- Work order
Write out again, exactly, the lines below starting at the one with "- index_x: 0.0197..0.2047" and ending at the one with "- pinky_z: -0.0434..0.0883".

- Record excerpts
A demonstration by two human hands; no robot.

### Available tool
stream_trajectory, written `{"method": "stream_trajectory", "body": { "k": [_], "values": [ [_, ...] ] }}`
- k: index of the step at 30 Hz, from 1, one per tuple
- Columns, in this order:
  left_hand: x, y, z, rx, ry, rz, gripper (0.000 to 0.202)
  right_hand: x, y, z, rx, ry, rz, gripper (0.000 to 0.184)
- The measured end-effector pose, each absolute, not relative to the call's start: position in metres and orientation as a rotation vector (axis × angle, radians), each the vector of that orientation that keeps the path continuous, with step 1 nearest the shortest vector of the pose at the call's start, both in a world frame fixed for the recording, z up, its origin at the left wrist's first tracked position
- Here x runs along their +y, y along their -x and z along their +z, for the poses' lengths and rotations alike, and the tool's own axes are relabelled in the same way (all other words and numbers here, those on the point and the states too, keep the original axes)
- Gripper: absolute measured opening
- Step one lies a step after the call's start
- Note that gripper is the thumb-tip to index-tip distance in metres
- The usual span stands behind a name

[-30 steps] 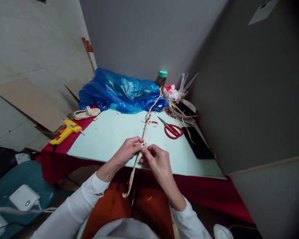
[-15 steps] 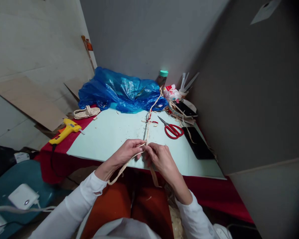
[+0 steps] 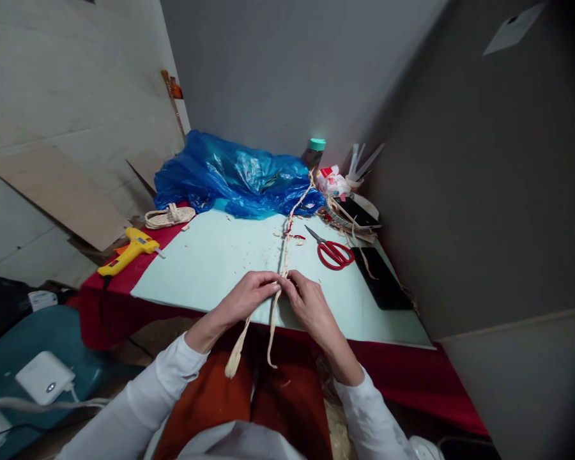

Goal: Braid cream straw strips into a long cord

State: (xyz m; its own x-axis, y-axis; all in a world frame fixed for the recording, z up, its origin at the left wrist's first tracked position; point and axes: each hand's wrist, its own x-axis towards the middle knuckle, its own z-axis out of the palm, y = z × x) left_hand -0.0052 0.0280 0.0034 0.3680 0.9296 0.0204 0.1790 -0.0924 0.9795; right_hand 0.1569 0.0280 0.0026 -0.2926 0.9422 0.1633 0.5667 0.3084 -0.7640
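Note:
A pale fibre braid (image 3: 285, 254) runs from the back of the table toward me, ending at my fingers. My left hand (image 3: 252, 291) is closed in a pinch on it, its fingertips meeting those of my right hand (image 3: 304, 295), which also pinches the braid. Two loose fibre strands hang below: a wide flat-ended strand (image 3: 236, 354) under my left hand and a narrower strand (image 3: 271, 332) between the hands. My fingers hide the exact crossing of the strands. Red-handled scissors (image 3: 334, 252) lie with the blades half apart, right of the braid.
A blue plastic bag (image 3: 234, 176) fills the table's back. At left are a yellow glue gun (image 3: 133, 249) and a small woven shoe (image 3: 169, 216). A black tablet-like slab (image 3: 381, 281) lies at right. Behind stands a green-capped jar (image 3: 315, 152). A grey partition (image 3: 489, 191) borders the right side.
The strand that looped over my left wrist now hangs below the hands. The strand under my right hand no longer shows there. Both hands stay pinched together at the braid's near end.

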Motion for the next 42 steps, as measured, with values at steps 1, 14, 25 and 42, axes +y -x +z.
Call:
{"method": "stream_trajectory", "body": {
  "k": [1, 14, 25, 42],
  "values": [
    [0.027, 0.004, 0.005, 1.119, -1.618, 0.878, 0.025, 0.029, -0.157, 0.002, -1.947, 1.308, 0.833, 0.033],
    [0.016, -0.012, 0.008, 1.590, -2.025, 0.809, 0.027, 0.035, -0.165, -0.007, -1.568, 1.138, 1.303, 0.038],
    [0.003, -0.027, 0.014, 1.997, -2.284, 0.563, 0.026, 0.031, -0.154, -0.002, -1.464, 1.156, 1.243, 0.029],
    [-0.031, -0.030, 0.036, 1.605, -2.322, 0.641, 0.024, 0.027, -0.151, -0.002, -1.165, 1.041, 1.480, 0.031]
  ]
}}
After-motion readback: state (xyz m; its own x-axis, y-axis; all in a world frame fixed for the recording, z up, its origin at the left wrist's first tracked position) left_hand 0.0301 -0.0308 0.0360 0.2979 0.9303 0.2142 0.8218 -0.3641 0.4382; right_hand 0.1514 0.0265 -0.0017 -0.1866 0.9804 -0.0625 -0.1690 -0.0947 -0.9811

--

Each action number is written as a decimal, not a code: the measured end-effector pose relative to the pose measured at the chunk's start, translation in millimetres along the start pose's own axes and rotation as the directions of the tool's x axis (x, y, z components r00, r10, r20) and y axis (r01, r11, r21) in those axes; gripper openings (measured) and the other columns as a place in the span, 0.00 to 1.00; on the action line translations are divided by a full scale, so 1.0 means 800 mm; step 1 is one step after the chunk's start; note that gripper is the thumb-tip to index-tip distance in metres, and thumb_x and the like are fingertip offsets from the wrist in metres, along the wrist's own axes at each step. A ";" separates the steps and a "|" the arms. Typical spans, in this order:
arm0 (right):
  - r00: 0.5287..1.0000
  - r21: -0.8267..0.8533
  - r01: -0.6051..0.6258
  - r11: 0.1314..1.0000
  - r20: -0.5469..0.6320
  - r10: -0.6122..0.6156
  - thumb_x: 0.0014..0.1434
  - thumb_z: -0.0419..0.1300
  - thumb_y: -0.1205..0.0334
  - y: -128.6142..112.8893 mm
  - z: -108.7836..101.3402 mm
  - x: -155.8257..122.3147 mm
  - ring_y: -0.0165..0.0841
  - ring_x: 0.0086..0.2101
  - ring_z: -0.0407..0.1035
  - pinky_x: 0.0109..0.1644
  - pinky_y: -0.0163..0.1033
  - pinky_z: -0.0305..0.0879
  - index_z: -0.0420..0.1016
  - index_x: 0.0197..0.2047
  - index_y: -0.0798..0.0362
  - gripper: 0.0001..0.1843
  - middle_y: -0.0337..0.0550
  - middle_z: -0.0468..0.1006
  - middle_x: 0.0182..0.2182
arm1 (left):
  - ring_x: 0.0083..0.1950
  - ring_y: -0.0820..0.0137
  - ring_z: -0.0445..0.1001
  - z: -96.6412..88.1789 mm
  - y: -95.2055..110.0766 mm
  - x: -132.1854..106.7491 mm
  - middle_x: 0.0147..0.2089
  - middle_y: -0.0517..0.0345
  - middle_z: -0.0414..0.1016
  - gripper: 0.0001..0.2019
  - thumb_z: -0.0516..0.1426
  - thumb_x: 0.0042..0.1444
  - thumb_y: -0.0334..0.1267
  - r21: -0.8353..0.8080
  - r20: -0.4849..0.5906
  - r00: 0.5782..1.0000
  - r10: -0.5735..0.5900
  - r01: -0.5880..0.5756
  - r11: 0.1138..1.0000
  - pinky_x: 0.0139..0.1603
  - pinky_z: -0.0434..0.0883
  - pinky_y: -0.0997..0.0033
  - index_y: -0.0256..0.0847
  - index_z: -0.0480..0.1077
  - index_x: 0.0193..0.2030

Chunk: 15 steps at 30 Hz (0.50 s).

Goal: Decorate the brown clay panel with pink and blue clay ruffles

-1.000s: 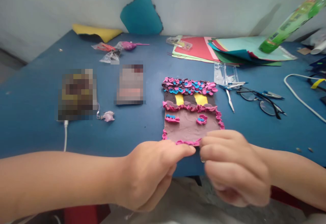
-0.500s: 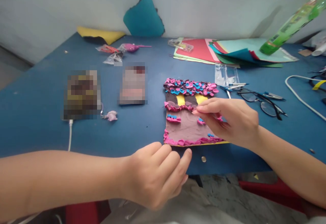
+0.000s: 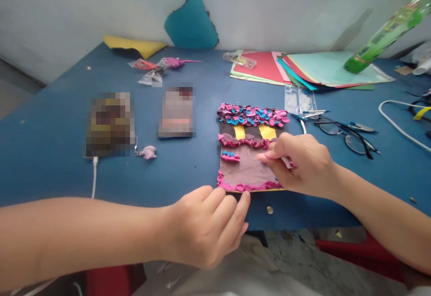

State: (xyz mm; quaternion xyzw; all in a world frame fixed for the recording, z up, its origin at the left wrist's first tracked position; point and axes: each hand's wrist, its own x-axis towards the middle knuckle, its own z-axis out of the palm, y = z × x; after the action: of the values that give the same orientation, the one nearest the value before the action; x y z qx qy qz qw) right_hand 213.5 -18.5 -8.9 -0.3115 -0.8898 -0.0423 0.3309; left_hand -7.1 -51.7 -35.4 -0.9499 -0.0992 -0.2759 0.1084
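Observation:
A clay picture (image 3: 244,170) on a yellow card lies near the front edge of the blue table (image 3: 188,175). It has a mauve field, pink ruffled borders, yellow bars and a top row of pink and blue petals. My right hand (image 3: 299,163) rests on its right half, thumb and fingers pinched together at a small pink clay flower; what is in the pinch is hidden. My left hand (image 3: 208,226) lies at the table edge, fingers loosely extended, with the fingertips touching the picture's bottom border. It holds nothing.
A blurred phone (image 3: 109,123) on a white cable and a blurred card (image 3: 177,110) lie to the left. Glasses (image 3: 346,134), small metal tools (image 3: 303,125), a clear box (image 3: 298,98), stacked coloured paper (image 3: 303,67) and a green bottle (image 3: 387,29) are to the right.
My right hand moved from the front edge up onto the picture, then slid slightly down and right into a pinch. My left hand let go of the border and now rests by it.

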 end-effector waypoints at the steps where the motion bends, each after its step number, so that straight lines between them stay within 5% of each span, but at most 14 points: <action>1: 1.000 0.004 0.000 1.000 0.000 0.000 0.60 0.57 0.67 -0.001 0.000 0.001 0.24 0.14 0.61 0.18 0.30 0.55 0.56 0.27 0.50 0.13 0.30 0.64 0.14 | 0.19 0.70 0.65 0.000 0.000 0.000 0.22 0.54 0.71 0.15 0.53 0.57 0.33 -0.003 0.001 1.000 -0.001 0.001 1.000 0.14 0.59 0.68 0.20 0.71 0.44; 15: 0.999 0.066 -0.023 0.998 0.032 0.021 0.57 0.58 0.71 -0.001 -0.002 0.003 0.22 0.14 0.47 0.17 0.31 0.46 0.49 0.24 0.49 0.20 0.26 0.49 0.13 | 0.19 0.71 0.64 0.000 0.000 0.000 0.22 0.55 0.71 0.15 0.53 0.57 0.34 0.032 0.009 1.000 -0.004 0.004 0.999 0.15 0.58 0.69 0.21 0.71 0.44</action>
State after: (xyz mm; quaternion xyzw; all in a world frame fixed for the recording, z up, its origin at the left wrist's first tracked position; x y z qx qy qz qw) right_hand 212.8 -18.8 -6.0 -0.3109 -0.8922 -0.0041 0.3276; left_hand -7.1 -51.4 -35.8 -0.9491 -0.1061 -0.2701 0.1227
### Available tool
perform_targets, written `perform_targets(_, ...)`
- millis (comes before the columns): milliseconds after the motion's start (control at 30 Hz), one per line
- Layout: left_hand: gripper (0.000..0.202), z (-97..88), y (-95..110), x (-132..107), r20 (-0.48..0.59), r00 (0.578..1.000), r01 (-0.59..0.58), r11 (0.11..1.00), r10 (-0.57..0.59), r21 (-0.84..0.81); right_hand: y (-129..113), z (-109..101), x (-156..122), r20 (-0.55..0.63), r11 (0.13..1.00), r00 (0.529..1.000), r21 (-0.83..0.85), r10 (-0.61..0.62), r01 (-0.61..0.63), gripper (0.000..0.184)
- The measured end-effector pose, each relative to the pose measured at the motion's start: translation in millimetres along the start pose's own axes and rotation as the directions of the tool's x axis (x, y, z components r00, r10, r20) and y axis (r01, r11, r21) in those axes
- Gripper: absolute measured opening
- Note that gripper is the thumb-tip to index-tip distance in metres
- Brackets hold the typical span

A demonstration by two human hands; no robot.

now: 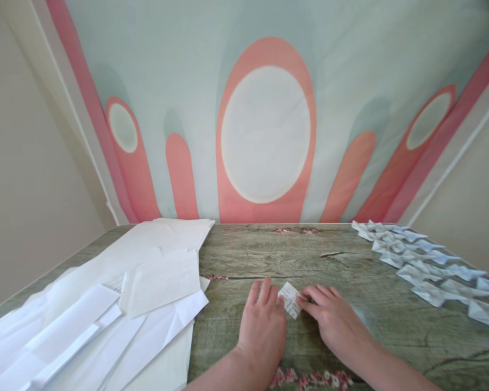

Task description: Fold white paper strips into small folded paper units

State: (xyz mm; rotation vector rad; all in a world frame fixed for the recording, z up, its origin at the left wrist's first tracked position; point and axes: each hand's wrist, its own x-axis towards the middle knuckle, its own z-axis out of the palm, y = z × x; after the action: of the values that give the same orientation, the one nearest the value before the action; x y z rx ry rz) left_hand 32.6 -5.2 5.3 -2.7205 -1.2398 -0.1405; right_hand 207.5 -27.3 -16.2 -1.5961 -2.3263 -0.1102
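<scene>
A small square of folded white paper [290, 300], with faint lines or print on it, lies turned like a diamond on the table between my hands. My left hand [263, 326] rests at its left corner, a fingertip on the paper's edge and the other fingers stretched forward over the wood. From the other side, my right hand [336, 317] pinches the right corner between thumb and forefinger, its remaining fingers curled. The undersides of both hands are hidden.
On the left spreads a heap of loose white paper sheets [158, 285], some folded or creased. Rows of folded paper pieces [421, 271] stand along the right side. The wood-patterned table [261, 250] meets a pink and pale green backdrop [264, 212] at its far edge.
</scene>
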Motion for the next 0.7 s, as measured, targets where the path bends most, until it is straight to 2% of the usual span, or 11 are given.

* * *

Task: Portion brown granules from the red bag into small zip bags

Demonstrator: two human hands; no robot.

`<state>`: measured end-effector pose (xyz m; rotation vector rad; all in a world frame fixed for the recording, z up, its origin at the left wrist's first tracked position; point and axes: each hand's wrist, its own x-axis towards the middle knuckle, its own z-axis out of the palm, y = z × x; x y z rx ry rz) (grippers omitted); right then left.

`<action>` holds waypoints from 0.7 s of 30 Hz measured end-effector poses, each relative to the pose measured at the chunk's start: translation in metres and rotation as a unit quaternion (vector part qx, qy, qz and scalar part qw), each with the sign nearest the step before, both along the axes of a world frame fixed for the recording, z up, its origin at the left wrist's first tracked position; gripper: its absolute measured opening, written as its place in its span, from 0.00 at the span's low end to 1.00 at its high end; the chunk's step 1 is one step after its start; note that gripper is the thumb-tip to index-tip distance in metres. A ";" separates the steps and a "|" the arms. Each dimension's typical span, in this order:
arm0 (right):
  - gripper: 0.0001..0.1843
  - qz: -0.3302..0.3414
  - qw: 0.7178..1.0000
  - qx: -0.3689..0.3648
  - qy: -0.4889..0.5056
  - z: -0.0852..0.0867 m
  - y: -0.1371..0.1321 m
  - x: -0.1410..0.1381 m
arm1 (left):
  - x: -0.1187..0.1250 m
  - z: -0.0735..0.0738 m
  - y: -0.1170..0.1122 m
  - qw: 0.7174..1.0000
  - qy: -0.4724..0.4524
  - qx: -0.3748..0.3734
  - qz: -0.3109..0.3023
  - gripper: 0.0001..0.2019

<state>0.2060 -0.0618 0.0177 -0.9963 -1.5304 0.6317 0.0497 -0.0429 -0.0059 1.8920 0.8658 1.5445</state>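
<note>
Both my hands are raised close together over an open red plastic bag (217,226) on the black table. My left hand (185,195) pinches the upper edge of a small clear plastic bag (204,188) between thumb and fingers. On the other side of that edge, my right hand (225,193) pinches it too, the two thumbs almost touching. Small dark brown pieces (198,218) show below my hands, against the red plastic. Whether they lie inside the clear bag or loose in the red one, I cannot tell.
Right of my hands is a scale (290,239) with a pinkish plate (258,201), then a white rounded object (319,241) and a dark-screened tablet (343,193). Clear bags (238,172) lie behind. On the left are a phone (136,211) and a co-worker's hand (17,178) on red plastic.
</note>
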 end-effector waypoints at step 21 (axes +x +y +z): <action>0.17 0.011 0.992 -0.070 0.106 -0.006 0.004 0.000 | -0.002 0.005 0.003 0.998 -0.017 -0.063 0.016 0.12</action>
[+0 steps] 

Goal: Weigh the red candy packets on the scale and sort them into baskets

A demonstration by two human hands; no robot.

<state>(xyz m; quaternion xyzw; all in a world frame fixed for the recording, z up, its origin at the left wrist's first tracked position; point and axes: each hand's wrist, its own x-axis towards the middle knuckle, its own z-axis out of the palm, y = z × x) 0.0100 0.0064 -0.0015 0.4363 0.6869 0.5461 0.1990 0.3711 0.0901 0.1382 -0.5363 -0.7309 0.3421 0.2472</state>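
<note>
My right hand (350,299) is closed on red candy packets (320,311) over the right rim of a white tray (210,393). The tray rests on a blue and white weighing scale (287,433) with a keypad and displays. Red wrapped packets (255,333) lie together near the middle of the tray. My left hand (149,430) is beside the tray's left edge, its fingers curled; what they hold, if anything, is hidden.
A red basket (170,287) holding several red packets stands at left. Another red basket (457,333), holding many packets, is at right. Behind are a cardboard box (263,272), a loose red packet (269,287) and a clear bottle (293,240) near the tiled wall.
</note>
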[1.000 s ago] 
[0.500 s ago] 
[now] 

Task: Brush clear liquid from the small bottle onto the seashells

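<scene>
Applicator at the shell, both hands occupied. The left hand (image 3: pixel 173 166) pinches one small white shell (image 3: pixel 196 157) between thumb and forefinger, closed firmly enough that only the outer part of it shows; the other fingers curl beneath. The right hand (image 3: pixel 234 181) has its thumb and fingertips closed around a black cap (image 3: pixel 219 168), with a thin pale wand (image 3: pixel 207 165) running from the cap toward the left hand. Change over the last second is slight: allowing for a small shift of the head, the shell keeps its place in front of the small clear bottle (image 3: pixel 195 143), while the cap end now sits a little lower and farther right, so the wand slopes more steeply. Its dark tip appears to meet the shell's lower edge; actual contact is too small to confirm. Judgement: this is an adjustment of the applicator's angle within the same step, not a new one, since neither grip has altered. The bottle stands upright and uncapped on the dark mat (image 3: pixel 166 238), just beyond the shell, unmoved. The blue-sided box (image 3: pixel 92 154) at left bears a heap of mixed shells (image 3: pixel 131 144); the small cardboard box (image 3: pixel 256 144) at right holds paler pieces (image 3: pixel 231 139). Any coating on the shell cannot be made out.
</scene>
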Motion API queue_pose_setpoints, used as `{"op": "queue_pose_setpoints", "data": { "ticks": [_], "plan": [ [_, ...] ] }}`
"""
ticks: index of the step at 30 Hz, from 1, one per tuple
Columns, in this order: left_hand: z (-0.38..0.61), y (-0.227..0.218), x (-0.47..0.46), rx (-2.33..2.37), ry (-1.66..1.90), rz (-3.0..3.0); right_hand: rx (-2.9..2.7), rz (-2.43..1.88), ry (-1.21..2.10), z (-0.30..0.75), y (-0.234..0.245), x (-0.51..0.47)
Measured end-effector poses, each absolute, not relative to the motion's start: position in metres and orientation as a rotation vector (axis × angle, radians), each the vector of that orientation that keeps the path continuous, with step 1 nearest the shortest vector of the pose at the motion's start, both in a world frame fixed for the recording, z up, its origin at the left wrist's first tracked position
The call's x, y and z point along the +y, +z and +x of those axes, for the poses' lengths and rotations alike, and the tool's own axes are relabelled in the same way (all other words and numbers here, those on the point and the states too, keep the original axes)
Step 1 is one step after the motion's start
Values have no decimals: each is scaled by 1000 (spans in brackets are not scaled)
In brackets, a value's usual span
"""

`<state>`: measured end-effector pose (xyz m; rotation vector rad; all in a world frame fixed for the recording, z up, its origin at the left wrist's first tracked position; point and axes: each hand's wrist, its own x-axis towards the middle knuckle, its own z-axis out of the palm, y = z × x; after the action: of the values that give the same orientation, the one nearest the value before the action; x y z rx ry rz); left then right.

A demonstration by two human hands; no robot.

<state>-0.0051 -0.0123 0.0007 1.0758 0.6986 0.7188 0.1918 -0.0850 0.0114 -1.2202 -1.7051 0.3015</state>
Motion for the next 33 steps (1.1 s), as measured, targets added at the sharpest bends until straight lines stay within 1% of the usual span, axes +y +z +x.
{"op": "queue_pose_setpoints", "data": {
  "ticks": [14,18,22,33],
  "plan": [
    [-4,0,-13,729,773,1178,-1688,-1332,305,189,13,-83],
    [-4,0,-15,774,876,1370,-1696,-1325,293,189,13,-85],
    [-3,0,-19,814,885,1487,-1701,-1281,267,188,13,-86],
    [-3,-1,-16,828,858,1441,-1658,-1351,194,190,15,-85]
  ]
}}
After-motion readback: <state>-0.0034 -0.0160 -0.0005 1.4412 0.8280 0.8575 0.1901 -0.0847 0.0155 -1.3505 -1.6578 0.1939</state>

- Output
  - index_x: 0.0197..0.2047
  - index_y: -0.0798..0.0362
  - gripper: 0.0001..0.1843
  - middle_y: -0.0337..0.0550
  - middle_z: -0.0468..0.1006
  - middle_x: 0.0182..0.2182
arm1 (left):
  - ring_x: 0.0083..0.1950
  - ring_y: -0.0820..0.0137
  - ring_z: -0.0445..0.1001
  - z: -96.6412..88.1789 mm
  - y: -95.2055..110.0766 mm
  - x: -132.1854..106.7491 mm
  - middle_x: 0.0147..0.2089
  - middle_y: -0.0517..0.0345
  - middle_z: -0.0414..0.1016
  - gripper: 0.0001..0.2019
  - thumb_z: -0.0516..0.1426
  - thumb_x: 0.0042..0.1444
  - thumb_y: -0.0334..0.1267
  - r21: -0.8353..0.8080
  - r20: -0.4849..0.5906
  - r00: 0.5782..1.0000
  - r10: -0.5735..0.5900
  - r01: -0.5880..0.5756
  - r11: 0.1138..1.0000
  - pinky_x: 0.0139..0.1603
  - pinky_z: -0.0434..0.0883

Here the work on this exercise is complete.